## BRIEF
Return exactly the lines below, starting with the one that has "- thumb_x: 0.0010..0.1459" and going on through the one that has "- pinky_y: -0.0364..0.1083".

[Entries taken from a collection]
»»

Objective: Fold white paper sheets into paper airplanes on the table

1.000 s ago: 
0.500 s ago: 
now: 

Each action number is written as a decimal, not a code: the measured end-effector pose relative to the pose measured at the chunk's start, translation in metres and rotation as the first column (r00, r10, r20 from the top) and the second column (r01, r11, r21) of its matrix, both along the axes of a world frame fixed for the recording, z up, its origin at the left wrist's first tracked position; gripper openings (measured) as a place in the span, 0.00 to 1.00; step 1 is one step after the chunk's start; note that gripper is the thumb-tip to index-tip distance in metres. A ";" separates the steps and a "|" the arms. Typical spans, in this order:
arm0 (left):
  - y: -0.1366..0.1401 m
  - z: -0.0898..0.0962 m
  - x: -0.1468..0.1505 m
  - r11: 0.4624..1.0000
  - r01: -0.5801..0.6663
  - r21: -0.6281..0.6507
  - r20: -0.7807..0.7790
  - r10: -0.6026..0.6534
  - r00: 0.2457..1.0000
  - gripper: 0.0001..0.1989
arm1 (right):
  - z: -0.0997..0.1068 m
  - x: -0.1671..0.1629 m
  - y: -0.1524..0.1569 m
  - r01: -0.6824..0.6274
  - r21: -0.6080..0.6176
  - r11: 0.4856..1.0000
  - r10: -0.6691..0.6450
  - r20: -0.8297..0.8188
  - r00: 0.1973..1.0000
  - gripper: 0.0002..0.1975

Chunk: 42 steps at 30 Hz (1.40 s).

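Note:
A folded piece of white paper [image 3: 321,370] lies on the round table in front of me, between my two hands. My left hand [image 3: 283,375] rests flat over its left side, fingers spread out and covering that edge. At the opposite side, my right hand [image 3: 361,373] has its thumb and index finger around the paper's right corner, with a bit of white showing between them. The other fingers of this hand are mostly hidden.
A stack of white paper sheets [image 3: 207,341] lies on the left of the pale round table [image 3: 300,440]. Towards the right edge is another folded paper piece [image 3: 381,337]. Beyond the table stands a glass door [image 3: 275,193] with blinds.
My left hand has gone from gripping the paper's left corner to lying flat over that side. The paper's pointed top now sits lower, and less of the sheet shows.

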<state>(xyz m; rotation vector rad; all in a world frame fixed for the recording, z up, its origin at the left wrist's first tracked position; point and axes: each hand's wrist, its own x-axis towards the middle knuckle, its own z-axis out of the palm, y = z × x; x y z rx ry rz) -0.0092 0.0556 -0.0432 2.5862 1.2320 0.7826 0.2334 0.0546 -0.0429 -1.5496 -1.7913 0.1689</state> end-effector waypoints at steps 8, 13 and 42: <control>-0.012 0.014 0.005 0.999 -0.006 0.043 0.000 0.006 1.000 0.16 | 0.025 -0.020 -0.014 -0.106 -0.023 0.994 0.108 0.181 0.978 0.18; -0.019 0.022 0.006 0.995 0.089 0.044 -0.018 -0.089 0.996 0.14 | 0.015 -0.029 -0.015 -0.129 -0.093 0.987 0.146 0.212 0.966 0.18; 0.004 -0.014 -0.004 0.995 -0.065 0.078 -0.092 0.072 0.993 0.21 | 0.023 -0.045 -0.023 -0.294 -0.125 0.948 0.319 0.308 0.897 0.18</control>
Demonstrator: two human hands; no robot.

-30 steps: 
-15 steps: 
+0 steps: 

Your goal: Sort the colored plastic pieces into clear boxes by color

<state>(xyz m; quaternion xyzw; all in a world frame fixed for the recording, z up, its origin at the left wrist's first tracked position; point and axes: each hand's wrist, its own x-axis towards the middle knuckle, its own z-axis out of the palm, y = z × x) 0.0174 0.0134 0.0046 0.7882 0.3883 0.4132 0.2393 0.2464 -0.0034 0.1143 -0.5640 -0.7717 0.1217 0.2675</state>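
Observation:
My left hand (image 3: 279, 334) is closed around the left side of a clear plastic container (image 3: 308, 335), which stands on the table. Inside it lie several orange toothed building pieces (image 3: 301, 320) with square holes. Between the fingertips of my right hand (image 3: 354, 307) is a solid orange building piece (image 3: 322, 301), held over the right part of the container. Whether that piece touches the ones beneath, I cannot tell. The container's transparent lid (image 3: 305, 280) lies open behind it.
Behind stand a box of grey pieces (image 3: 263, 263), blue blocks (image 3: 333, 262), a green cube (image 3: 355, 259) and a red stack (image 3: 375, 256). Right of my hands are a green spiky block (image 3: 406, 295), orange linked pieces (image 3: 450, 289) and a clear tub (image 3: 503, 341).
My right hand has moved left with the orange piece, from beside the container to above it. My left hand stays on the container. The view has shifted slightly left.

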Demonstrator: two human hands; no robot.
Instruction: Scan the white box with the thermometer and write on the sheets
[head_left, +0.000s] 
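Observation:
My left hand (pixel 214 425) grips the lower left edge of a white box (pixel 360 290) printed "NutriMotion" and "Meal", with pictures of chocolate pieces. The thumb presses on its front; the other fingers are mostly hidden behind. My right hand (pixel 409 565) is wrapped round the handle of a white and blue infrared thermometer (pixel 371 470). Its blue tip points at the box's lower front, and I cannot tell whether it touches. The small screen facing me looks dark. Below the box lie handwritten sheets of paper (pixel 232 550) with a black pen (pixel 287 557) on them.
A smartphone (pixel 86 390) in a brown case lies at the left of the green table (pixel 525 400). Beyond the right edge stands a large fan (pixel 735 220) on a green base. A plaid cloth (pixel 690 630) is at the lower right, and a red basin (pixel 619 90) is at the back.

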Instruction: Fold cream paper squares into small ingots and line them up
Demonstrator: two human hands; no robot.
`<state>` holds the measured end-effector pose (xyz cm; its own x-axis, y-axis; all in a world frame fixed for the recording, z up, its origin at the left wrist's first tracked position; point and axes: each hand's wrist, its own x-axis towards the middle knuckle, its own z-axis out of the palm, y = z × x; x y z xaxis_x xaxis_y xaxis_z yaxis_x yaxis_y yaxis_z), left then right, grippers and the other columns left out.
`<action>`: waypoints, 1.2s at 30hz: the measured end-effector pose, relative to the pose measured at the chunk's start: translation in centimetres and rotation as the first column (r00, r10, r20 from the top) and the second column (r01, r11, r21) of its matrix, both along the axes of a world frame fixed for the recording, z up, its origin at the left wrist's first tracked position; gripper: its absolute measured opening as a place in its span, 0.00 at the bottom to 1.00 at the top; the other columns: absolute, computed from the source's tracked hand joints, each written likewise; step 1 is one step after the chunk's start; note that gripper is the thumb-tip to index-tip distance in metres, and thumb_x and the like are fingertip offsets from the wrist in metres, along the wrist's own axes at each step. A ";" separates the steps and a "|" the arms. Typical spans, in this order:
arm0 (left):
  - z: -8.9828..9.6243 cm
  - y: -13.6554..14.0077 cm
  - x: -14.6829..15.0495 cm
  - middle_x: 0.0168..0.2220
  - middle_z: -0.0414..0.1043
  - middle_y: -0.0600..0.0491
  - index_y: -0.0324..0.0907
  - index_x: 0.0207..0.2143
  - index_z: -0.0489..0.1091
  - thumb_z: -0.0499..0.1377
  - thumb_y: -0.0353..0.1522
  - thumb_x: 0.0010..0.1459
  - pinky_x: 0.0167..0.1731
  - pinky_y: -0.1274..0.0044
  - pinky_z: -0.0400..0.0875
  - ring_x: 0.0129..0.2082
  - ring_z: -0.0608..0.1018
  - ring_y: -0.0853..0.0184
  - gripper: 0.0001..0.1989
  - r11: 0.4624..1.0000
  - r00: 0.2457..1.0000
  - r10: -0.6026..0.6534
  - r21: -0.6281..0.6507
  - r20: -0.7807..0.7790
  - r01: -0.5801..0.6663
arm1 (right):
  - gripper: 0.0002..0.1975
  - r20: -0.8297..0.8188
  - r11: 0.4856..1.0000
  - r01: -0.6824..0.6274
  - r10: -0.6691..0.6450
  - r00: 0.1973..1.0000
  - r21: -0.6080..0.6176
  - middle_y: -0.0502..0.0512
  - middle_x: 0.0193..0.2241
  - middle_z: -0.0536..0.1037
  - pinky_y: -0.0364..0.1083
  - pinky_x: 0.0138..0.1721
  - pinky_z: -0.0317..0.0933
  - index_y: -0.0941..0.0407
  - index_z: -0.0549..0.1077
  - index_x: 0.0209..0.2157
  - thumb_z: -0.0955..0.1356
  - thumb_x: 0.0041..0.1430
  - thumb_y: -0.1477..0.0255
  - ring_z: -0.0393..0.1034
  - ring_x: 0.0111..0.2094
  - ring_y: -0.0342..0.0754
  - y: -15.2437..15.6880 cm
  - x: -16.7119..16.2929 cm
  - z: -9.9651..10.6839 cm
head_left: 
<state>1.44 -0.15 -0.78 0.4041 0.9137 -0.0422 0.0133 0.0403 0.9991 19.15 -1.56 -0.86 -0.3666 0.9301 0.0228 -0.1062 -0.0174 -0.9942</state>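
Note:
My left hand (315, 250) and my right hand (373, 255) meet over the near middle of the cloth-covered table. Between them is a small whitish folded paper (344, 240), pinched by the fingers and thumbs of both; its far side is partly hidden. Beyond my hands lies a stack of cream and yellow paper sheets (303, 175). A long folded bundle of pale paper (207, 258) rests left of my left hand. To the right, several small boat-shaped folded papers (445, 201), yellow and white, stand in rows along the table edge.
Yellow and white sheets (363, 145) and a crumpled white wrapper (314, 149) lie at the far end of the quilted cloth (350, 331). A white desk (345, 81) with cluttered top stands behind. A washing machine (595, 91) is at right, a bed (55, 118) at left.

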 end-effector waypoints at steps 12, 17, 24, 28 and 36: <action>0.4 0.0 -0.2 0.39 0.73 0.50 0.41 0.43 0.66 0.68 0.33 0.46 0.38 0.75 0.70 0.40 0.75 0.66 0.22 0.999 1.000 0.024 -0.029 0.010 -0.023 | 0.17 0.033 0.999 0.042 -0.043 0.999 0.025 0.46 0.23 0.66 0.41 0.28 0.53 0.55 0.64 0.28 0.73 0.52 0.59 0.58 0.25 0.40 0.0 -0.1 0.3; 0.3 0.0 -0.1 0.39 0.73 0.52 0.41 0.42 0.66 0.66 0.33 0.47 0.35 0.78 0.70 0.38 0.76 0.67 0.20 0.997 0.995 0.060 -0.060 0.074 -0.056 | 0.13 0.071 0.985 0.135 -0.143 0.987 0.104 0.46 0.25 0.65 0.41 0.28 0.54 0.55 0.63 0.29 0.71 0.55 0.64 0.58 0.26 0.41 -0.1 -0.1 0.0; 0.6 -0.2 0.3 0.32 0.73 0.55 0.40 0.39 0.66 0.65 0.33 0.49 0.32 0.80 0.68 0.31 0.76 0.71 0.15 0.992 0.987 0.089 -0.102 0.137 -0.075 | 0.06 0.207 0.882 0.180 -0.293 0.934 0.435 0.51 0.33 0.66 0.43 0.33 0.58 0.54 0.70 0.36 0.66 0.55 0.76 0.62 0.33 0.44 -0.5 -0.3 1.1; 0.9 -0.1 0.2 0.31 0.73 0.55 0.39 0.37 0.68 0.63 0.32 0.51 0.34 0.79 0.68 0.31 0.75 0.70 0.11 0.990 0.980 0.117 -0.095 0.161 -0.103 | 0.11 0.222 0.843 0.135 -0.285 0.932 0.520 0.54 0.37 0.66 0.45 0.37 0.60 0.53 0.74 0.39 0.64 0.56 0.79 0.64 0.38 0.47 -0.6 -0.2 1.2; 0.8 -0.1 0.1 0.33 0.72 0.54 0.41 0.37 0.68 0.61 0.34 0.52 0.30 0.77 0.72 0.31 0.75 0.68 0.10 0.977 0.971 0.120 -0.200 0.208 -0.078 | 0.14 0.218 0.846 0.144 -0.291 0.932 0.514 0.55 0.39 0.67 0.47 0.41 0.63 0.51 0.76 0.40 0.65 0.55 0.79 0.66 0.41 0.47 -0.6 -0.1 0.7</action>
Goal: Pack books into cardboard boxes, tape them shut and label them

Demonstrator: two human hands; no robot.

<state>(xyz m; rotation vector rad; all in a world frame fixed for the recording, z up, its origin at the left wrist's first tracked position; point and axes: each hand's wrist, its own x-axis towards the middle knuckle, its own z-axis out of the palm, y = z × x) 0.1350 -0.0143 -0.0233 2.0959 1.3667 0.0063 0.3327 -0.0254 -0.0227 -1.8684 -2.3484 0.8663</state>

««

## TASK RESPONSE
  - thumb_x: 0.0010..0.1459
  - pinky_x: 0.0167..0.1731
  - pinky_y: -0.1274..0.0044
  - pinky_z: -0.0400..0.0875
  - ring_x: 0.0129..0.2082
  - ring_z: -0.0608..0.1018
  - ring_y: -0.0853..0.0184
  - gripper: 0.0001..0.1989
  - r11: 0.4624..1.0000
  - r00: 0.2457..1.0000
  - r10: -0.6026..0.6534
  - r21: -0.6281..0.6507
  - r20: -0.7807..0.7790
  - r01: -0.5801..0.6663
arm1 (right):
  - gripper: 0.0002..0.1975
  - r20: -0.8297..0.8188
  - r11: 0.4856..1.0000
  - r01: -0.6824..0.6274
  - r10: -0.6691..0.6450
  - r00: 0.1973..1.0000
  - r21: -0.6080..0.6176
  - middle_y: -0.0502..0.0512
  - middle_x: 0.0193..0.2241
  - middle_z: -0.0536..0.1037
  - pinky_y: -0.0364..0.1083

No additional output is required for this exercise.